WASHINGTON -- GOP Rep. John Kline is more optimistic this time at his second attempt at overhauling the way the federal government treats charter schools.

The chairman of the House Education and Workforce Committee has again introduced legislation that makes it easier for successful charter schools to replicate and allows states to use federal cash to start new charter schools.

Like the last time Kline pushed a charter school overhaul in the House, this measure has broad bipartisan support, including from his Democratic counterpart on the committee, Rep. George Miller, of California.

And like last time, the bill has decent odds of passing the whole U.S.. House of Representatives before they all adjourn to go home and run to get their jobs back this fall.

"We brought this bill out again and tweaked it again. It is a strong bipartisan bill that we can pass again with a strong bipartisan vote," Kline said, in an interview with the Star Tribune. "Then maybe we can get the Senate to move. I believe this is the best chance to push this through."
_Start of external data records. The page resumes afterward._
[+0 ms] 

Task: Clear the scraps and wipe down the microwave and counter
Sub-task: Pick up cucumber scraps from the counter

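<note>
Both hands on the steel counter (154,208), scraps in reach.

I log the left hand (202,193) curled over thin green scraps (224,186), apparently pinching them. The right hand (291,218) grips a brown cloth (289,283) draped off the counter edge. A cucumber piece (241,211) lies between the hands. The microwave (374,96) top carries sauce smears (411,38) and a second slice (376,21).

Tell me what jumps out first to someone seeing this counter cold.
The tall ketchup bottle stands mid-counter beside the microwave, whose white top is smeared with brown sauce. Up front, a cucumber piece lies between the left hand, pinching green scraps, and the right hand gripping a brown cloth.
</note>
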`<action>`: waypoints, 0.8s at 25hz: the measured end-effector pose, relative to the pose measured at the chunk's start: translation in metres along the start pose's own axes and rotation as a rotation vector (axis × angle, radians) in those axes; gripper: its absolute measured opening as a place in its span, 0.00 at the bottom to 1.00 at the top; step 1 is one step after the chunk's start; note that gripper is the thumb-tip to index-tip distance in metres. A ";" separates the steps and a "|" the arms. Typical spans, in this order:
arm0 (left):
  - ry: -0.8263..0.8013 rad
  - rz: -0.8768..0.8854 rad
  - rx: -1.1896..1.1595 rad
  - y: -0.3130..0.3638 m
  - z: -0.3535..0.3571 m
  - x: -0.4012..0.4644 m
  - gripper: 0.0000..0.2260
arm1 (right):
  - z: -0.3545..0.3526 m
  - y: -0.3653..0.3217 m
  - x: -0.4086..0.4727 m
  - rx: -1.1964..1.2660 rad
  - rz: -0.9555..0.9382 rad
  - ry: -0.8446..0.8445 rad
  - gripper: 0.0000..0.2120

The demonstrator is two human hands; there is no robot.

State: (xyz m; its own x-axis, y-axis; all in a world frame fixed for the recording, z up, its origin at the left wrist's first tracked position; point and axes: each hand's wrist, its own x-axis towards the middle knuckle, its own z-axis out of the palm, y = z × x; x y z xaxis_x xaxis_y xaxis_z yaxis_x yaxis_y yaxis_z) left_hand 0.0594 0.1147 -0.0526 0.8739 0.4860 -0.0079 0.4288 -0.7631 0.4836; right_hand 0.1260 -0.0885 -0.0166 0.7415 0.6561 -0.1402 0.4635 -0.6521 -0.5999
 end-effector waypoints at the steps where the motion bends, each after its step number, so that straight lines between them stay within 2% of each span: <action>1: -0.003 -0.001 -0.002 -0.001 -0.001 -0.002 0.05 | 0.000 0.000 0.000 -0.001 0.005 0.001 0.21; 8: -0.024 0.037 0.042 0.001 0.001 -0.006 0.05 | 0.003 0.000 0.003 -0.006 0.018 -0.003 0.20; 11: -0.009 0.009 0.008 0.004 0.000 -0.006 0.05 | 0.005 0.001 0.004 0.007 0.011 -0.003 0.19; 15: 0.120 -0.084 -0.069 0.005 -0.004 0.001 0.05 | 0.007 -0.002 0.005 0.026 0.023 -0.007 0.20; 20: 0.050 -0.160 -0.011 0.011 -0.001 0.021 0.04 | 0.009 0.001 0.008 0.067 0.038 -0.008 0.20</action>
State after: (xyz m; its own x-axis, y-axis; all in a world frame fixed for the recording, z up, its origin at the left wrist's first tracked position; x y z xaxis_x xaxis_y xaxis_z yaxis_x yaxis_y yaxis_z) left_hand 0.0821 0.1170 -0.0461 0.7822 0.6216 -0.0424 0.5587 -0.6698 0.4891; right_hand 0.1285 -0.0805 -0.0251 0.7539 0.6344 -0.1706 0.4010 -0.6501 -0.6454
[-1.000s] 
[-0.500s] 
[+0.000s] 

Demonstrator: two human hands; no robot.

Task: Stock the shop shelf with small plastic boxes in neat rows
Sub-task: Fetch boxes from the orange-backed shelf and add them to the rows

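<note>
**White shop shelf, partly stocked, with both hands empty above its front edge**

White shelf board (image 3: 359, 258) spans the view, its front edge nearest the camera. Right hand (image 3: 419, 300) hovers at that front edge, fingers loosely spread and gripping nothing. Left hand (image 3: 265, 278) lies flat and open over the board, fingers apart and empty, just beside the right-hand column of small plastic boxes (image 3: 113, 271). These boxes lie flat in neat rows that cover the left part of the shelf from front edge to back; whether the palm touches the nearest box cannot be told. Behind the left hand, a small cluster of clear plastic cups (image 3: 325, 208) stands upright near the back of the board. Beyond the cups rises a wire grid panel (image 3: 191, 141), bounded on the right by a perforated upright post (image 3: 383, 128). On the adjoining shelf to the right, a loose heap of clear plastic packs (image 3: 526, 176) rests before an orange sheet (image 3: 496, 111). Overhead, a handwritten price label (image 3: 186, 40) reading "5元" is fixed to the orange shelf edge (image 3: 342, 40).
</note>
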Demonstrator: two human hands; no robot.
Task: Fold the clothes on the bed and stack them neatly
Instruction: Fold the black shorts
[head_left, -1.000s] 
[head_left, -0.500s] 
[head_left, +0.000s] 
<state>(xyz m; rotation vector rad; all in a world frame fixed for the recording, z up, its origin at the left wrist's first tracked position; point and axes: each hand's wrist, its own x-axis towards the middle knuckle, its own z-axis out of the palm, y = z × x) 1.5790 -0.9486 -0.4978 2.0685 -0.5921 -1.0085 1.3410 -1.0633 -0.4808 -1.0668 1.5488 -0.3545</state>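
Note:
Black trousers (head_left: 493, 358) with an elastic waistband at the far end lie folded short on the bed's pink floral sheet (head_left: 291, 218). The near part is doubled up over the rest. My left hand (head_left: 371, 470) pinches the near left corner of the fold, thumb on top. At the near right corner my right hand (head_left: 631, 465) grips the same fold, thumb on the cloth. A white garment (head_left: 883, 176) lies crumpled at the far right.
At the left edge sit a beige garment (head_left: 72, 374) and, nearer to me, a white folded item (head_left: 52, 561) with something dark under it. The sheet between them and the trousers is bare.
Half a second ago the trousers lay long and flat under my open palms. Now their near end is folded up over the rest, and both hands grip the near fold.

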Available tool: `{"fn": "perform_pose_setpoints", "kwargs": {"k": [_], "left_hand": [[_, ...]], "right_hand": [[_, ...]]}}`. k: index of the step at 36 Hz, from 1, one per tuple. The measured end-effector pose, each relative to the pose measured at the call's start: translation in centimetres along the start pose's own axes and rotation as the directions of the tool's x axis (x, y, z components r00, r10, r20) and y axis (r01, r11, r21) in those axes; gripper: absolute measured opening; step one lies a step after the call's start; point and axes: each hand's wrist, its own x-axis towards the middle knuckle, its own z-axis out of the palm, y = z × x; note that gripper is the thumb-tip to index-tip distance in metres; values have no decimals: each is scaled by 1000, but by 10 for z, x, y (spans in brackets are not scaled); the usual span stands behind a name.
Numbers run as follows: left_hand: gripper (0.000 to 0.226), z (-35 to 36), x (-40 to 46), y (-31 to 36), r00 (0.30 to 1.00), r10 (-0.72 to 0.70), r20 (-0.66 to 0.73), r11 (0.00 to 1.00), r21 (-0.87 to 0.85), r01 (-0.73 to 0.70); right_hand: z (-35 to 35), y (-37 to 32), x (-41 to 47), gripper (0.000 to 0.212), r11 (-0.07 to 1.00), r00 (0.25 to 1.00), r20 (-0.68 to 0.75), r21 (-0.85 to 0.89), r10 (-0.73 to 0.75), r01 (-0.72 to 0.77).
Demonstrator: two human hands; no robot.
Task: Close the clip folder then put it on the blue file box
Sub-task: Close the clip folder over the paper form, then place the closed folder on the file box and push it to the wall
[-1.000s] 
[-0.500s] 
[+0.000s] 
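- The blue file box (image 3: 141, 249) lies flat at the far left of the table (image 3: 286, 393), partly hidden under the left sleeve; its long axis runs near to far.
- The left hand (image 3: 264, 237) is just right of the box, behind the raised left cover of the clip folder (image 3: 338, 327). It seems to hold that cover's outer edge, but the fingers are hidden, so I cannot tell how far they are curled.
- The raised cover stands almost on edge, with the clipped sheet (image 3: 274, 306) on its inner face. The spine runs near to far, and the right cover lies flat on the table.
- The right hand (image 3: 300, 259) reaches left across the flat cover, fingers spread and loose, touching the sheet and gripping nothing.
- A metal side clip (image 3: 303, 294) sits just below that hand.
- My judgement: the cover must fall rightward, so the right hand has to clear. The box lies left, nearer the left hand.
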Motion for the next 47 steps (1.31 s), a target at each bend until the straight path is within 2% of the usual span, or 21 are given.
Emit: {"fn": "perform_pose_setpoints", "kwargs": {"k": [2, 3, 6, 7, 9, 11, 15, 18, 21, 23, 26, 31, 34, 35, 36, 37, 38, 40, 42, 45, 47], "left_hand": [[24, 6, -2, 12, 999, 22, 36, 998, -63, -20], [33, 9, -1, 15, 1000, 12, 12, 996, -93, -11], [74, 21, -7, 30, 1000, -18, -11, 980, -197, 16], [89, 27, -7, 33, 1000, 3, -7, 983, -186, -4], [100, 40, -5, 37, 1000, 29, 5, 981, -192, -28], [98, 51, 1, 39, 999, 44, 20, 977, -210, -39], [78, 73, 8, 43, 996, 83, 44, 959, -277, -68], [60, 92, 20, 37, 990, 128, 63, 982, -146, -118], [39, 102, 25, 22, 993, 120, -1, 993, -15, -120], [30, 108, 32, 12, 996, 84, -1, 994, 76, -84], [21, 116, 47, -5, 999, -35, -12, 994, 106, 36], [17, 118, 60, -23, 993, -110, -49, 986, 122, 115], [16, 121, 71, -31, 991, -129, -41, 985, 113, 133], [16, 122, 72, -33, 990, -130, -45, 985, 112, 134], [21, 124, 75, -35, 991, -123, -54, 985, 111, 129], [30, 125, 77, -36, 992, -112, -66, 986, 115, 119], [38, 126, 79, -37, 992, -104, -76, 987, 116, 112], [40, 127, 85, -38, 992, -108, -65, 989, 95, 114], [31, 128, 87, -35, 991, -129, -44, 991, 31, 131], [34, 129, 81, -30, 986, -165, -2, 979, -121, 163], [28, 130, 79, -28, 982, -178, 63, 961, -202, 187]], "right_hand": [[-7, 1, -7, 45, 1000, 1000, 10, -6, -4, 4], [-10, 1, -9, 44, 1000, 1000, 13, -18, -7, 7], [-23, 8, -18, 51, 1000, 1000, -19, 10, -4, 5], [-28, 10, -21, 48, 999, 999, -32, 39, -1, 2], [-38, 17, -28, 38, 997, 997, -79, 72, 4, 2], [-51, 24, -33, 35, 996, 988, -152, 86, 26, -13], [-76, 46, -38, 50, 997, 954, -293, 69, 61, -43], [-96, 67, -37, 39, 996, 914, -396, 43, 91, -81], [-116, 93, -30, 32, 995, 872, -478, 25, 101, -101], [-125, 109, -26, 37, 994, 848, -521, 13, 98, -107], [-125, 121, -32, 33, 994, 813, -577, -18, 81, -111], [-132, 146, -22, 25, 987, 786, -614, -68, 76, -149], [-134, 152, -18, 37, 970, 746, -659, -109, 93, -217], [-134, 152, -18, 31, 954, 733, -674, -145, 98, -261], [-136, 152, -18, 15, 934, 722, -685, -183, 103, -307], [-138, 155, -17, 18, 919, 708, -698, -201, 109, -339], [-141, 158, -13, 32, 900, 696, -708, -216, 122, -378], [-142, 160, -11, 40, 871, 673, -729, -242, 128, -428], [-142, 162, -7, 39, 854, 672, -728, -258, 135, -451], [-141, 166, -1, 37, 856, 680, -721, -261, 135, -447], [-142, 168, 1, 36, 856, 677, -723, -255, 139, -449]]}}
But the bill faces an uncertain future in the U.S.. Senate, where Democratic leaders there are holding out for an entire revamp of the largely unpopular No Child Left Behind law. In other words, Senate leaders don't want to take a piecemeal approach to education reform.

(The House has passed a comprehensive bill, but the Senate hasn't taken it up.)

"Sen. Harkin supports strengthening public charter schools," a spokesman for the Iowa Democrat said. Harkin chairs the Senate education committee. "He remains committed to moving a full Elementary and Secondary Education Act reauthorization bill through the full Senate."

Kline's response to that?

"You can write that I want the same thing," he said.

But, he noted, he didn't want kids to suffer while Congress delays action on important work that affects tens of thousands of students across the country. (There are 6,000 public charter schools across the country.)

The overhaul of No Child Left Behind is among the many issues that have been lingering on the Congressional to-do list for several years.

Kline visited a couple of Minnesota charter schools on Monday to promote his bill. He said wait lists top 1,000 kids at some of the most popular schools. He wants more kids to have the opportunity to go to a place they want. Across the country, charter advocates say 920,000 students are on wait lists.

"They just want another chance," he said.